* WORK INSTRUCTION: Could you transcribe exactly the lines below, from the line with "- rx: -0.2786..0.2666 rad" through the line with "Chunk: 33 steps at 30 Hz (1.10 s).", and nothing else, leaving out the pictures?

Dataset items:
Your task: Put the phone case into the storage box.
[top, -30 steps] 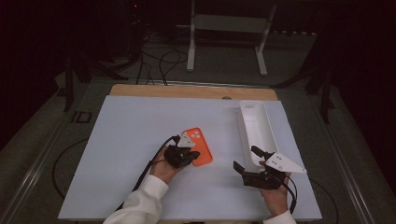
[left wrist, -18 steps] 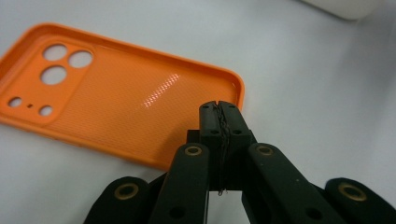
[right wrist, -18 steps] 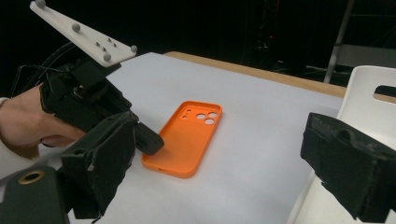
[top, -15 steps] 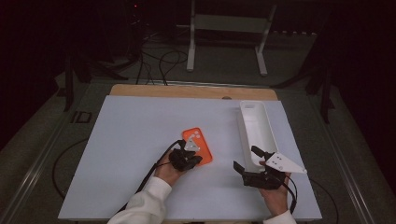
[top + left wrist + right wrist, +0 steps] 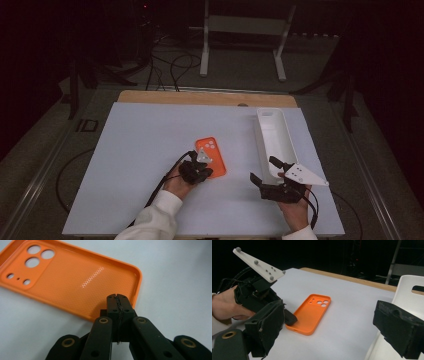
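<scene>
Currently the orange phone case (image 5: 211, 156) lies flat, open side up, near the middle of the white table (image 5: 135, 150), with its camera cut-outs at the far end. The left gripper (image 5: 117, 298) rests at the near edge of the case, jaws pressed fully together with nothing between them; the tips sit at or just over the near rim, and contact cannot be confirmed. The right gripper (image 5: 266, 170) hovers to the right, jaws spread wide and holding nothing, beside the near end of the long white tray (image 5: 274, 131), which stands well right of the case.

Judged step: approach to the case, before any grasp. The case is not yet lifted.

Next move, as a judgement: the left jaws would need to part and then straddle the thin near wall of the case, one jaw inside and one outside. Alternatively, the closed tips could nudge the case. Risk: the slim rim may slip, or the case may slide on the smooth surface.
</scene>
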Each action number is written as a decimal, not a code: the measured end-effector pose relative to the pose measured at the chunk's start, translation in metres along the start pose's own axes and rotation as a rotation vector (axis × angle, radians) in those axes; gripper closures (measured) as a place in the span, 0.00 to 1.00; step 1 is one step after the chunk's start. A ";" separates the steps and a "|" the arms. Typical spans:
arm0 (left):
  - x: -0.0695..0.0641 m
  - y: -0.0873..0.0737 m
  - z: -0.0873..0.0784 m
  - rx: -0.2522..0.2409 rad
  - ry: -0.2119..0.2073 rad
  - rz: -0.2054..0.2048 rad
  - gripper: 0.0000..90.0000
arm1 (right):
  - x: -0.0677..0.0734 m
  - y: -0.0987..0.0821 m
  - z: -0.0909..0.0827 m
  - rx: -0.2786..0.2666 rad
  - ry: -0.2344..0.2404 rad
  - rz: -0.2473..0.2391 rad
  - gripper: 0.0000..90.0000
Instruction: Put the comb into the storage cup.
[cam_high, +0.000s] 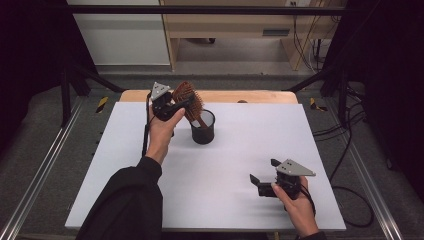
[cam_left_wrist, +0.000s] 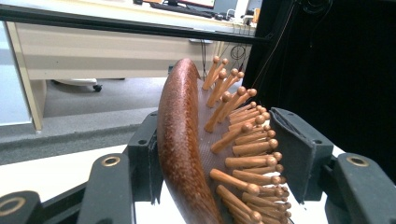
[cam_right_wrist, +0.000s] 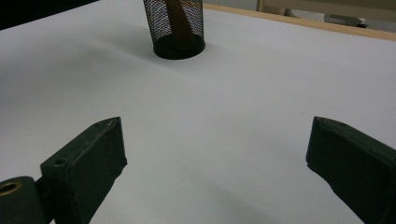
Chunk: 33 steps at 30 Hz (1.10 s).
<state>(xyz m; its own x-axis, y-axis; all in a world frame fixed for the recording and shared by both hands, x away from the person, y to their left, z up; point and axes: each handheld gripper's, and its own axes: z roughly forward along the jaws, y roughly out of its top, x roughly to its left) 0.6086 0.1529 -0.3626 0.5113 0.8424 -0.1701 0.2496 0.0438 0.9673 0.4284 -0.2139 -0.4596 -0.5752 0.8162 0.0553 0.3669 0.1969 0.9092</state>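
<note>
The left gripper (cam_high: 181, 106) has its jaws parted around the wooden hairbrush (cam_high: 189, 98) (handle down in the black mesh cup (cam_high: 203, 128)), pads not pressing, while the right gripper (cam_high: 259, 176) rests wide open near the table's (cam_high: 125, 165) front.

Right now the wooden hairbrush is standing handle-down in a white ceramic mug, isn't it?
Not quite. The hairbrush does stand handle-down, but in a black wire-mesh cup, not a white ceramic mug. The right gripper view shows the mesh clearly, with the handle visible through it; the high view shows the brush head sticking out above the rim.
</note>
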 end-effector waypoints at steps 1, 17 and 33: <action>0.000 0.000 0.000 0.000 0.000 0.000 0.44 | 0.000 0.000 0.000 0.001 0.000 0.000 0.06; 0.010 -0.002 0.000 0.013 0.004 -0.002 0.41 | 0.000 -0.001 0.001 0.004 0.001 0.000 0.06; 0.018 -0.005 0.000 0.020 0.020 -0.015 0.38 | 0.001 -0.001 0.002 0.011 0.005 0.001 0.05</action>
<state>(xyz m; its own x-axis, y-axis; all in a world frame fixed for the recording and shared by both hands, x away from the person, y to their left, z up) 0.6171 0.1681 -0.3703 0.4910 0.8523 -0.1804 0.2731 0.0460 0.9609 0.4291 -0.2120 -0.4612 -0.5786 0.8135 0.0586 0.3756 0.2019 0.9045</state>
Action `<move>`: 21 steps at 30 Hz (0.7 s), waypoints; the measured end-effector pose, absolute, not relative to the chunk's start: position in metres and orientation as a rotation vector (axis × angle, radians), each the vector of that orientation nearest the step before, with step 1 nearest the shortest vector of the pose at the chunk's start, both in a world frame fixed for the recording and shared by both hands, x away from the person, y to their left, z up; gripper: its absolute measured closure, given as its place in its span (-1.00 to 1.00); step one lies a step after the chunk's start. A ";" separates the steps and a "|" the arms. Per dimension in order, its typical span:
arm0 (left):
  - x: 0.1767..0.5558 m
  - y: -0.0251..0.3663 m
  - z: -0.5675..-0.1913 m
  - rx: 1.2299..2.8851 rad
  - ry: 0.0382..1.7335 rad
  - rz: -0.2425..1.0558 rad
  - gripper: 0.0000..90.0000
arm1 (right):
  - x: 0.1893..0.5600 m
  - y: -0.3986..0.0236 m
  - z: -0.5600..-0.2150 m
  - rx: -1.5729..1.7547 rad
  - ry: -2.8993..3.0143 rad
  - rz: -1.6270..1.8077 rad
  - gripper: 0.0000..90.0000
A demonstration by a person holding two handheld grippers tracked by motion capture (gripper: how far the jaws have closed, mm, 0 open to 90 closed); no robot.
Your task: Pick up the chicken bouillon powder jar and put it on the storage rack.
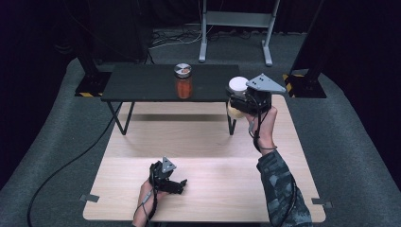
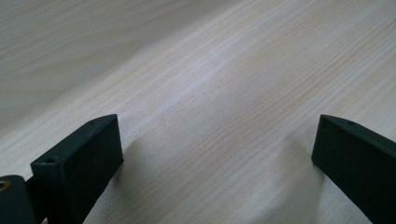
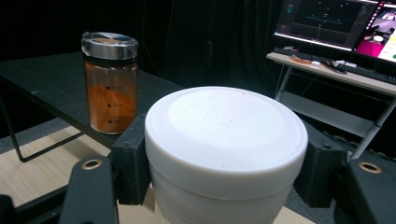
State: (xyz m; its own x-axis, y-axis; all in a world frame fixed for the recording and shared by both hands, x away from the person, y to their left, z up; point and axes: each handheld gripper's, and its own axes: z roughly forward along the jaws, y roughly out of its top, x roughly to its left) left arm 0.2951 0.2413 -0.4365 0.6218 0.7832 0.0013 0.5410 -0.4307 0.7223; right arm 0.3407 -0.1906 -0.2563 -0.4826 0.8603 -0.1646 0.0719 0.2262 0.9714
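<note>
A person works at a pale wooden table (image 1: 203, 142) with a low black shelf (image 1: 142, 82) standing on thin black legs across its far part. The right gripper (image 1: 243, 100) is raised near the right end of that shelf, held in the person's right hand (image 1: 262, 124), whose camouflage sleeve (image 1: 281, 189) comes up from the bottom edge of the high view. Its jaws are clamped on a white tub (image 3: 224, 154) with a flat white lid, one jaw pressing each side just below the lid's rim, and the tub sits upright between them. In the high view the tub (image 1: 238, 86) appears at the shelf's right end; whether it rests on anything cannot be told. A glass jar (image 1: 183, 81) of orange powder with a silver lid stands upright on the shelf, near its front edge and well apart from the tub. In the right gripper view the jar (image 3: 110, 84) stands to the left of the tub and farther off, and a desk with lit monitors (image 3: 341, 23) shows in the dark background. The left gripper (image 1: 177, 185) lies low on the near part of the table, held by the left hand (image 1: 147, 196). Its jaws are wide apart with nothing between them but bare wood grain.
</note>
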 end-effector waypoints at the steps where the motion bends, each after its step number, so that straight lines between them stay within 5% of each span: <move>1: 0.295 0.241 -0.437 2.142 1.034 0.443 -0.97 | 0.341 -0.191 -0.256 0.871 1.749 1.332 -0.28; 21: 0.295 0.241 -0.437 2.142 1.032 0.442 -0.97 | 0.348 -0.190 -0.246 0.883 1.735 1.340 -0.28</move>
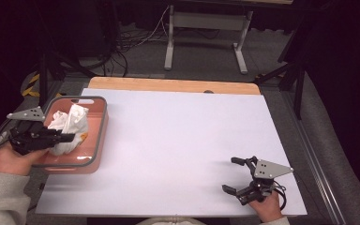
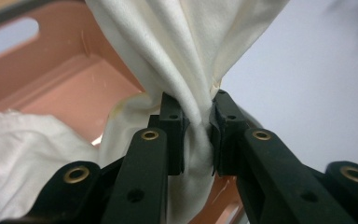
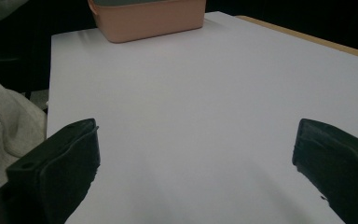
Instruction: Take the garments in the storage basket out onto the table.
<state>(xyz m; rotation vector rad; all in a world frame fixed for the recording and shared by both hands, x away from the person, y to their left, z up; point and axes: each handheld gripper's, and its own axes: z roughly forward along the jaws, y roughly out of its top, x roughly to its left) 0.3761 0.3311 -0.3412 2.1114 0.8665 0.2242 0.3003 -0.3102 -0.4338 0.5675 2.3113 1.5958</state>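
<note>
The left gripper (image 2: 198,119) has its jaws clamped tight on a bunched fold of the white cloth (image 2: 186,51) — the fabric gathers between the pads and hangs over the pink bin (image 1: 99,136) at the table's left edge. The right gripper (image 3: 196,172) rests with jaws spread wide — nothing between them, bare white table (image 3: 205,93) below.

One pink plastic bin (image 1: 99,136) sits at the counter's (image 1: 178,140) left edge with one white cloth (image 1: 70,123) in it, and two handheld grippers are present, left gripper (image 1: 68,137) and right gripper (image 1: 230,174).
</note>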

* EXERCISE OUTPUT:
  - rx: -0.2786..0.2666 rad
  - ry: -0.2344..0.2404 rad
  - rz: -0.2473..0.2391 rad
  - gripper: 0.0000..90.0000
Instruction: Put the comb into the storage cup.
[cam_high, +0.000s] 
[cam_left_wrist, +0.000s] 
[cam_right_wrist, +0.000s] 
Chunk: 33 steps at 30 Hz (1.10 s).

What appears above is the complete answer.